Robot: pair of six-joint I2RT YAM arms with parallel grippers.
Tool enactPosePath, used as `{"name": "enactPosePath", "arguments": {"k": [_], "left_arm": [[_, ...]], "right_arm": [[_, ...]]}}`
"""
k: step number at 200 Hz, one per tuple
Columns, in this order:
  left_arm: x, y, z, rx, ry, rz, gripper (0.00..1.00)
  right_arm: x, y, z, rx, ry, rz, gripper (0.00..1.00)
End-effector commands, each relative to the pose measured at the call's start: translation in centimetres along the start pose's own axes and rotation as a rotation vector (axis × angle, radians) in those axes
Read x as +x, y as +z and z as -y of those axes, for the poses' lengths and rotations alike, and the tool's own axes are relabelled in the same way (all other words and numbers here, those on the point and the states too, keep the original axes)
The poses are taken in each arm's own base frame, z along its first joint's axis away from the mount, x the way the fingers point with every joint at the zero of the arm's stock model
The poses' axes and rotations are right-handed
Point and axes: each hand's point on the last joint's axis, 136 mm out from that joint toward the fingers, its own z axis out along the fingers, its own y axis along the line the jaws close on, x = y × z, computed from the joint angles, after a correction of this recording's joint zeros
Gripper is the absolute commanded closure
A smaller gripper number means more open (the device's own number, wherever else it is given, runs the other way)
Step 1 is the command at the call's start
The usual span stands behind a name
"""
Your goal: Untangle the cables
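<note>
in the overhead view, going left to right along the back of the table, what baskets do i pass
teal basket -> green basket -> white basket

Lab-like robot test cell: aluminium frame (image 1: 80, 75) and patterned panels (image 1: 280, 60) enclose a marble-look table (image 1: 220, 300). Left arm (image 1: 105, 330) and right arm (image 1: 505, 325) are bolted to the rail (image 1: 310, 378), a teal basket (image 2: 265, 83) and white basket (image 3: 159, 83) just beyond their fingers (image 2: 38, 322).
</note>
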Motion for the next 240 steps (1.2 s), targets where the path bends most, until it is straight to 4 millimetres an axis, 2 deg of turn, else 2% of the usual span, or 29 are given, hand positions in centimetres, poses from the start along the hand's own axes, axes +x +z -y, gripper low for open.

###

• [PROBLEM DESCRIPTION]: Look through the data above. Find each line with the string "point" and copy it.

• [RESPONSE TO THE EXERCISE]:
Read x as +x, y as +z and z as -y of those axes, for the poses' lengths and rotations alike, and the tool's own axes are relabelled in the same way (all other words and numbers here, those on the point and the states too, keep the original axes)
The poses are taken in each arm's own base frame, z along its first joint's axis away from the mount, x the way the fingers point with every joint at the zero of the arm's stock model
Point and axes: each hand's point on the last joint's axis, 136 mm out from that joint toward the fingers, its own z axis out along the fingers, its own y axis along the line the jaws close on, x = y × z, computed from the joint angles, after a correction of this recording's joint zeros

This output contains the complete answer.